Each line of the material must be repeated precisely, with the pictures left out.

■ **Material provided**:
═══

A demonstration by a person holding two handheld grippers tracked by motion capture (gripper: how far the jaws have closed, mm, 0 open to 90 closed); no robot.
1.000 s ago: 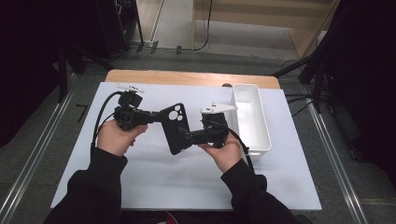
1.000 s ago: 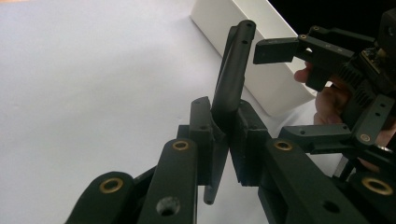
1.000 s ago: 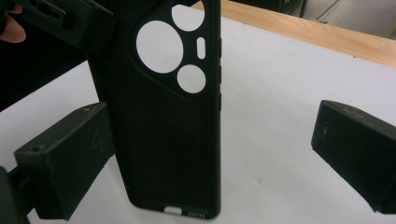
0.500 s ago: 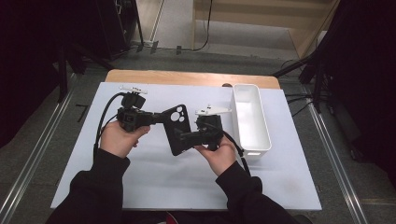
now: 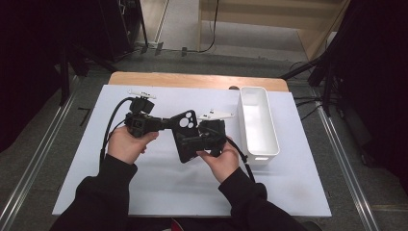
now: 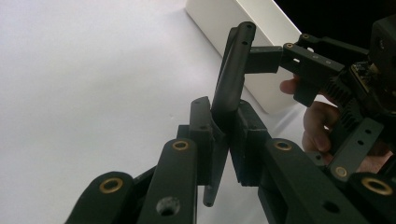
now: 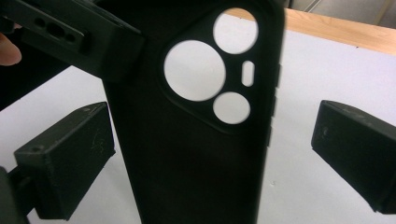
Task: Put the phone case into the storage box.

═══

■ **Solution for this problem**:
A demonstration by a person holding two handheld grippers tracked by motion capture (gripper: how far the jaws have closed, mm, 0 open to 90 closed); no robot.
1.000 s ago: 
1.000 s ago: 
1.000 s ago: 
0.500 s ago: 
now: 
now: 
now: 
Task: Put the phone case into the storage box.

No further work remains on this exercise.